[Work order]:
Print, from the listing below, the lines starting at the line containing "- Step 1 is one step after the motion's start" and ending at the line containing "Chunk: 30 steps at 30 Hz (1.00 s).", exactly as they stand, and print nothing else.

[Provided material]:
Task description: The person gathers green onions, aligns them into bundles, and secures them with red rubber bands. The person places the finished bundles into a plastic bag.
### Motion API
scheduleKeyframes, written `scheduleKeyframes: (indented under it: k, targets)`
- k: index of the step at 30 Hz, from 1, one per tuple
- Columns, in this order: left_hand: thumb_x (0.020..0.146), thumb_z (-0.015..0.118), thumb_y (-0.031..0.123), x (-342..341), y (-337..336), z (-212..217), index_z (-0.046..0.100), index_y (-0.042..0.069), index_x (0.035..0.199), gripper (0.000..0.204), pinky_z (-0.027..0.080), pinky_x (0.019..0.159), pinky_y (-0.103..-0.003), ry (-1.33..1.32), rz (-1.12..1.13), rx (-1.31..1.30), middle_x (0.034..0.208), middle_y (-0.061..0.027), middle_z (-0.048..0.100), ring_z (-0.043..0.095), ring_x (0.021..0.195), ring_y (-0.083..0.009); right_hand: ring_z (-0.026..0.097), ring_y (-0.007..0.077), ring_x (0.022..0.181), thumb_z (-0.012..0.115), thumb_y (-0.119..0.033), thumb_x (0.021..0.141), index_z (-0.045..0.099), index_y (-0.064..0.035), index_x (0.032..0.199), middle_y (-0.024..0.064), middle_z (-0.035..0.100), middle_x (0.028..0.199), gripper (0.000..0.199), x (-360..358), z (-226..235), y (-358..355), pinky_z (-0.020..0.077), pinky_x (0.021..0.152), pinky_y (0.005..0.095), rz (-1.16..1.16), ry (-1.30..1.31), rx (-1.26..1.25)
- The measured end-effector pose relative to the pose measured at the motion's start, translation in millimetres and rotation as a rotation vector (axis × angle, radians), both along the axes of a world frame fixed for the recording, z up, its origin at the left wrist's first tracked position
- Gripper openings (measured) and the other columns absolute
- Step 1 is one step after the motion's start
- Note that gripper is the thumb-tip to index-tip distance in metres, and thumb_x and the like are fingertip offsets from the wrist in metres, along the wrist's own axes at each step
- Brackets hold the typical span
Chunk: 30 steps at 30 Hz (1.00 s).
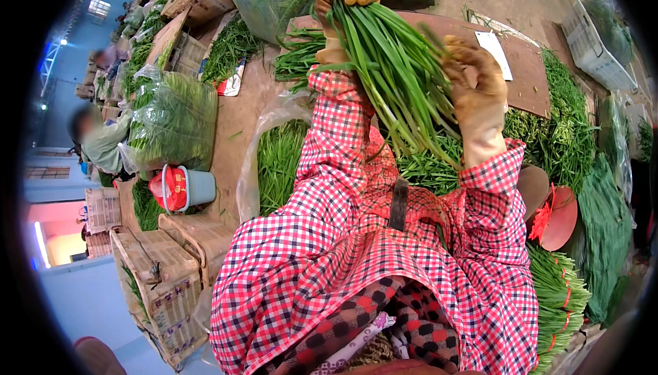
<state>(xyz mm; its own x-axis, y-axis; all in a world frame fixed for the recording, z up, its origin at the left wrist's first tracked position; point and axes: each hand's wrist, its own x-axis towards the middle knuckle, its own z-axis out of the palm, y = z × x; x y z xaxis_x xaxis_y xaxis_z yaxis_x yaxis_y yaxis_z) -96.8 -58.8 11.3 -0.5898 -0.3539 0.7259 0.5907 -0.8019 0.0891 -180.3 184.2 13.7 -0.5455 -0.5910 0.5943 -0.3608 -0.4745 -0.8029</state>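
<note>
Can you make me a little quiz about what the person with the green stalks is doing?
1. True or false: both hands wear yellowish gloves.
2. What does the left hand grip? A) a red bucket B) a bunch of long green stalks C) a woven basket
3. Fill in: the right hand touches the bunch on its ____ side.

Key
1. True.
2. B. The left hand closes around the bunch near one end.
3. Right. It rests against the stalks, above the brown board.
</note>
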Motion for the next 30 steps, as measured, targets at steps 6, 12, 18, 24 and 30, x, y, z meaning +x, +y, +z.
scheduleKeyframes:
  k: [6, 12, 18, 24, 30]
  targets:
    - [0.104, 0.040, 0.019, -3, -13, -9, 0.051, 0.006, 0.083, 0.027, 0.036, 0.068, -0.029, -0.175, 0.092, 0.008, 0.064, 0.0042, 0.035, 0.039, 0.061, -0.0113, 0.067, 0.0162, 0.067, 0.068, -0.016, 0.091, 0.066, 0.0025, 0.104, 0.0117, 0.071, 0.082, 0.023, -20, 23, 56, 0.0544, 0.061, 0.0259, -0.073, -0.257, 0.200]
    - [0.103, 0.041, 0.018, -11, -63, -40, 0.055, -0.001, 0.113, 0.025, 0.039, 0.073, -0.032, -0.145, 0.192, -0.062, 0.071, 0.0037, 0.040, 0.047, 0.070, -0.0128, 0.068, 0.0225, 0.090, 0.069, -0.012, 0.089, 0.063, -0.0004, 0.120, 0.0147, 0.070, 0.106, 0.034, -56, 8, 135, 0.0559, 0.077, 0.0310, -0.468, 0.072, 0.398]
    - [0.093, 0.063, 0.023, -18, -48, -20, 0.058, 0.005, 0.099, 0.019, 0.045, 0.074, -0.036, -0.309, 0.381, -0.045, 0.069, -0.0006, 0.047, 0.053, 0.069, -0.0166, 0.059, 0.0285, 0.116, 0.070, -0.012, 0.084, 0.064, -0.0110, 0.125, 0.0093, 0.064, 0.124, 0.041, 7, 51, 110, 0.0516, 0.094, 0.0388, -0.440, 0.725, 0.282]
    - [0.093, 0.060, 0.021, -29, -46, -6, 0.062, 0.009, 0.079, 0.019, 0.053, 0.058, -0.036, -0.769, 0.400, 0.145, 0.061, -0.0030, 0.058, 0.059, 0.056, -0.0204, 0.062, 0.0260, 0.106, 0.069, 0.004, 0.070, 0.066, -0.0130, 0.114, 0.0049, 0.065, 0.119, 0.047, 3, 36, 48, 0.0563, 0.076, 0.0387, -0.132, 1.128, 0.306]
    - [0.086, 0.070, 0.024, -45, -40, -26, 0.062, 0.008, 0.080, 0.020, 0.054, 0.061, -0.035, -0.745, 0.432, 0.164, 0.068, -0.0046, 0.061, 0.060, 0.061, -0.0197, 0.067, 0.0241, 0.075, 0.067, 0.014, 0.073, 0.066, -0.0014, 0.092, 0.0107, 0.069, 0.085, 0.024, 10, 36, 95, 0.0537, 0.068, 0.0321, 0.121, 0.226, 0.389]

[Output of the task]:
- Step 1 is one step after the motion's start
- Note that gripper is the thumb-tip to index-tip distance in metres, and thumb_x and the like are fingertip offsets from the wrist in metres, along the wrist's own axes at each step
- Brackets hold the typical span
Chunk: 30 steps at 30 Hz (1.00 s).

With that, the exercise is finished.